Scamming charities employ common tactics. Some allege a previous charitable relationship or a pledge you made which you can’t remember. If you don’t remember, don’t act.  If an appeal turns aggressive, turn the other way. Most scams create names similar to legitimate charities. For example the scam charities Breast Cancer Relief Foundation or Breast Cancer Resource Center sound a lot like the legitimate charity Breast Cancer Research Foundation. “Some of the worst charities I see are the badge charities,” Mulligan explained. “They claim that a pledge was made that they haven’t received. The Disabled Fire Fighters Fund, a disreputable company in Vancouver, was finally shut down. Only 5% of funds were going to help firefighters.” Sadly too many charities with names that play on our emotion also prey on our wallets.

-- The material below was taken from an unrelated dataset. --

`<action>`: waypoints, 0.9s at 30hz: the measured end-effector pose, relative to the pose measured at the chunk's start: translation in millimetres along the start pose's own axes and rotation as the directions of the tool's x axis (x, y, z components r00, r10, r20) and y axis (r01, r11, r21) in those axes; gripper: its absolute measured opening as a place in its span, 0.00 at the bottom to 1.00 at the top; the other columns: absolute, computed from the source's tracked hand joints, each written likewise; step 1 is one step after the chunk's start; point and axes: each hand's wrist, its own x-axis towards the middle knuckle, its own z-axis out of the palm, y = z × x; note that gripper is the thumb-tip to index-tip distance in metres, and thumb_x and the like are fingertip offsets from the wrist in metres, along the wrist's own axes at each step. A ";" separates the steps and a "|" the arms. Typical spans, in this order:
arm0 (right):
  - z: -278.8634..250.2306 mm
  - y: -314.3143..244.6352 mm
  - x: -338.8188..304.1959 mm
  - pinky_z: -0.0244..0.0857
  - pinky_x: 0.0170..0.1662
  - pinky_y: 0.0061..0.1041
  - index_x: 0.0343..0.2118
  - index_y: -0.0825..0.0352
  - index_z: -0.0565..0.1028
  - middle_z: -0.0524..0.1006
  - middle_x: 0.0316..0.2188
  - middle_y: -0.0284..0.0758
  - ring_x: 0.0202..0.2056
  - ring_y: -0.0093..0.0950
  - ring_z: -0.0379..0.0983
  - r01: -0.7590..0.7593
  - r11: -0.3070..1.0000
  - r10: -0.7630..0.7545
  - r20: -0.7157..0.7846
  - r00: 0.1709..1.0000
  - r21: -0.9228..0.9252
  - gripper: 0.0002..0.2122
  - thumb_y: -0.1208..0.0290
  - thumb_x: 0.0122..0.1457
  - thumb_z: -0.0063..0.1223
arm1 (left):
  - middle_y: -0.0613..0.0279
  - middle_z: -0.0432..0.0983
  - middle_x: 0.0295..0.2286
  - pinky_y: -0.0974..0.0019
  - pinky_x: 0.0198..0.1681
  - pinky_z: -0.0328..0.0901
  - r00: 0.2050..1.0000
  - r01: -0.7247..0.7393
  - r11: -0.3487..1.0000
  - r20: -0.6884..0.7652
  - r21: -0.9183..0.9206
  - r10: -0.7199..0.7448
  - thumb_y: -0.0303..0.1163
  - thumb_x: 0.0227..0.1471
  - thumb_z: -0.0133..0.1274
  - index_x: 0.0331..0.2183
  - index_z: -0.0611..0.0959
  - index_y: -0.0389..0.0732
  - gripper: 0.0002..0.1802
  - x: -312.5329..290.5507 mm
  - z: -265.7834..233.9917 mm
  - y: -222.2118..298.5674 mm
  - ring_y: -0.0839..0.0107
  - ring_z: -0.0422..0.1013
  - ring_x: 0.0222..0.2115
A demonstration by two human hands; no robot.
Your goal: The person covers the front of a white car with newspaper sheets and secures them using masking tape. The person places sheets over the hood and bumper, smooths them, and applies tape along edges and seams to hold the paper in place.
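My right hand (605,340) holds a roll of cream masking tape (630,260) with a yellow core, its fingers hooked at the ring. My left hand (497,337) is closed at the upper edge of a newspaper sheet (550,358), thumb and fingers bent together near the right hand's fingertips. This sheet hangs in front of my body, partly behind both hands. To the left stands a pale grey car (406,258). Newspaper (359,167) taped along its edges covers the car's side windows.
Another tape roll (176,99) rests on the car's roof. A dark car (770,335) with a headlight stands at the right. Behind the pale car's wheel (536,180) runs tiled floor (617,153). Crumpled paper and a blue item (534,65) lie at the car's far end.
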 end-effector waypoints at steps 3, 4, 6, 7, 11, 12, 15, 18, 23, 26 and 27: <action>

Small charitable donations are the foundation of many services. Protect your charitable contribution and your charitable spirit from fraud by observing a few safeguards:

  • Tell charities you support not to share your personal information. Many will honor your request thereby minimizing your exposure to scams. If that doesn’t work try further steps suggested by Charity Navigator.
  • Turn away from fundraising pressure or claims that you don’t remember.
  • Don’t give your credit card number to a telephone fundraiser. If you’re approached by phone ask for written information and send your charity a personal check. This allows time to research the charity and ensures that the charity itself receives your full contribution not the professional fundraiser.
  • Small contributions add up to significant support. Research your charity to ensure that donations are making change. How much does the charity channel to the service it supports? Charity Navigator evaluates the giving activity of over 8,000 charities. Does the charity employ a fundraising professional?  “Every charity and commercial fundraiser soliciting donations in our state must file an annual report with the Office of the Secretary of State. The information goes into a searchable database so the public can find out what donation percentage is used to support programs and the percentage fundraisers return to the charity,” Mulligan explained. “You can also get this information by calling 1-800-332-GIVE.”

Mulligan sums up her work by saying, “In addition to helping Fraud Resolution for Seniors clients, I have been volunteering in the AARP Fraudfighter program since it began in 2006. I’ve also done several projects for agencies that protect seniors from financial exploitation. It is truly my passion…and it all started at With A Little Help.”